▶ **TASK OBJECTIVE**
Reproduce verbatim only the line that holds "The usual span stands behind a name" and the lines that follow it to the end of the listing.

* * * * * * * * *

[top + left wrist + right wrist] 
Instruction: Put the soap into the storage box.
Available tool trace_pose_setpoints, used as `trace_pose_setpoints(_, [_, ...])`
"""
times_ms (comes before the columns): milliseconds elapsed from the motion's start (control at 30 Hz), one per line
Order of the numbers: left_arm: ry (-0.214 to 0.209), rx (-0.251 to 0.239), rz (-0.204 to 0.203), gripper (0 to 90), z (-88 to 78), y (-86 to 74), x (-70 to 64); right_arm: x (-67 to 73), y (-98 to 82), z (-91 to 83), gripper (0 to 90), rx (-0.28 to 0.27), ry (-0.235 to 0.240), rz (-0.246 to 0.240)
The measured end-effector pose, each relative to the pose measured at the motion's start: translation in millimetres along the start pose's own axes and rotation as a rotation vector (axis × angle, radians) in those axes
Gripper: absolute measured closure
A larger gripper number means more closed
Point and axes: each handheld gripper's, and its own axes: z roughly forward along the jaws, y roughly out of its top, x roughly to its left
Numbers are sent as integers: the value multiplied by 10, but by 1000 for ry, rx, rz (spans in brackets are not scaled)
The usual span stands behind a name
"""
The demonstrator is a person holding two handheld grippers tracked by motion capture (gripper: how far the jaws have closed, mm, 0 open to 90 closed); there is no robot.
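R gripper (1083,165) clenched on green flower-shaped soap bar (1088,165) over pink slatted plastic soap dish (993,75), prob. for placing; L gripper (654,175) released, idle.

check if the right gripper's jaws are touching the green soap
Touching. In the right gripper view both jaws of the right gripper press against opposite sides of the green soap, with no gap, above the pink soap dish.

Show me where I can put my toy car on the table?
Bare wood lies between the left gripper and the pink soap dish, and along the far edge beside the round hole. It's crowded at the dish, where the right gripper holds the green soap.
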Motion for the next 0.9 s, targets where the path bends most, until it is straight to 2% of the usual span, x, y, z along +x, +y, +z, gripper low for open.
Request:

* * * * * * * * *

▶ **WRITTEN RESPONSE**
The usual span stands behind a name
"""
The demonstrator is a person holding two handheld grippers tracked by motion capture (gripper: how far the jaws have closed, mm, 0 open to 90 closed); there is no robot.
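R gripper (1083,165) clenched on green flower-shaped soap bar (1088,165) over pink slatted plastic soap dish (993,75), prob. for placing; L gripper (654,175) released, idle.

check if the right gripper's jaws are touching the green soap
Touching. In the right gripper view both jaws of the right gripper press against opposite sides of the green soap, with no gap, above the pink soap dish.

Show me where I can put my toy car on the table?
Bare wood lies between the left gripper and the pink soap dish, and along the far edge beside the round hole. It's crowded at the dish, where the right gripper holds the green soap.
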Motion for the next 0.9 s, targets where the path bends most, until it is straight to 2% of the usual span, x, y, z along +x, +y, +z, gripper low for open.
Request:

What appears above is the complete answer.